Sterling Weakens on Disappointing UK Jobs Data

The British pound (GBP/USD) depreciated by 0.3% to 1.2523 following the release of the latest UK jobs data, which revealed an increase in the country’s unemployment rate to its highest level in almost a year.

The UK unemployment rate rose to 4.3% in the three months to March, up from 4.2% in the previous three months and marking the highest level since May to July last year.

While the rise in unemployment could strengthen expectations for future rate cuts by the Bank of England (BoE), the situation is complicated by the news of strong wage growth in the country. Average wage growth, excluding bonuses, remained robust at 6%, exceeding expectations of a slowdown to 5.9% between January and March.

Meanwhile, the euro to US dollar (EUR/USD) pair traded 0.1% lower at 1.0778 after the release of the German consumer price index (CPI), which indicated that inflation remains under control in the eurozone’s largest economy.

German CPI rose by 2.2% on an annual basis in April, only slightly above the European Central Bank’s (ECB) medium-term target of 2%.

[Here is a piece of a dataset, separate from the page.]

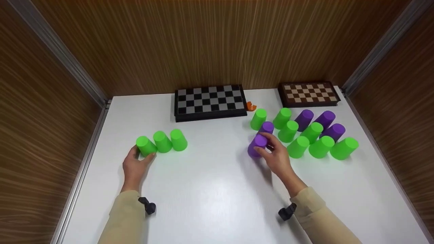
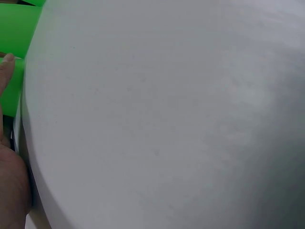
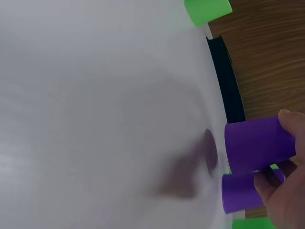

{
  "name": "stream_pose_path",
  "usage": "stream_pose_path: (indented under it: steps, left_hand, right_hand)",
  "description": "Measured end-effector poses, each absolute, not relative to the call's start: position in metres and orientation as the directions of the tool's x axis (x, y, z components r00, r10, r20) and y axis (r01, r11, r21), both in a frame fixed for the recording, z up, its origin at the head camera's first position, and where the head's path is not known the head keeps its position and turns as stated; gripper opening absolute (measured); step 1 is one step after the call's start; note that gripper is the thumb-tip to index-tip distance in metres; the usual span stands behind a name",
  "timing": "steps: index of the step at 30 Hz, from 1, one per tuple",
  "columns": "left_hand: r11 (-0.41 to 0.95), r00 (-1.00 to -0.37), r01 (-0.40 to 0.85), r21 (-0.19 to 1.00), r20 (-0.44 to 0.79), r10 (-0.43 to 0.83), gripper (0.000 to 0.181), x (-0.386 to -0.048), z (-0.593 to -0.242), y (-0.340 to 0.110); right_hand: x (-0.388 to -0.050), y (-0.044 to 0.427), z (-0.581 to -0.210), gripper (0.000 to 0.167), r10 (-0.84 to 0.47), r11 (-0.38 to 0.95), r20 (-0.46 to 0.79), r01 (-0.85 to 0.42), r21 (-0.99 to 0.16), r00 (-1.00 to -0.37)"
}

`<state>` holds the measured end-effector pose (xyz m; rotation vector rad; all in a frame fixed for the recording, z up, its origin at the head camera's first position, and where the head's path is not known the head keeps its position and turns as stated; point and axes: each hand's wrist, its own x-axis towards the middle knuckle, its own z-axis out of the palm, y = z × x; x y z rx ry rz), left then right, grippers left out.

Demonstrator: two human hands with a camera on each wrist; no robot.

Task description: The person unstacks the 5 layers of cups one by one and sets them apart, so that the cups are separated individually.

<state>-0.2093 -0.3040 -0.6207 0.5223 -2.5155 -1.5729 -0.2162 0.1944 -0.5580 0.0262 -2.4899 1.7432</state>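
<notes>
Three upside-down green cups stand in a row on the left of the white table. My left hand (image 1: 134, 166) has thumb and fingers around the leftmost green cup (image 1: 145, 145), next to the middle green cup (image 1: 162, 142) and the inner one (image 1: 179, 140). On the right, my right hand (image 1: 277, 156) grips an upside-down purple cup (image 3: 257, 143) near its top, thumb on one side and fingers on the other. Its shadow lies apart from it, so it is off the table. Just behind it stands another purple cup (image 1: 267, 127).
Several green cups (image 1: 321, 147) and purple cups (image 1: 304, 119) stand grouped on the right. A black-and-grey chessboard box (image 1: 210, 101) and a smaller brown one (image 1: 309, 95) lie at the back, with an orange piece (image 1: 251, 106) between. Wood-grain panels (image 1: 152, 44) enclose the table.
</notes>
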Motion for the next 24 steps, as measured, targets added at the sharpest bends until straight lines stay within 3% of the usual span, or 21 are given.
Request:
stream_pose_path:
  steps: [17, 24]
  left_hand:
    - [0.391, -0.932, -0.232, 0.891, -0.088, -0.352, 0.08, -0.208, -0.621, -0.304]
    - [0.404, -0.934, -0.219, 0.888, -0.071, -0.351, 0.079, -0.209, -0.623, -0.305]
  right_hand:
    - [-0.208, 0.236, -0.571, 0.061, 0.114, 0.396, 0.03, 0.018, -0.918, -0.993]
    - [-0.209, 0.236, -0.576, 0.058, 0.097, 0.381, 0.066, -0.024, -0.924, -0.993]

The ECB is widely anticipated to commence interest rate cuts from a record high in June, with market expectations now leaning towards up to three rate cuts this year, potentially occurring in September and December after the initial cut in June. These developments are likely to influence currency markets as investors assess the implications of central bank policy actions on exchange rates and economic conditions.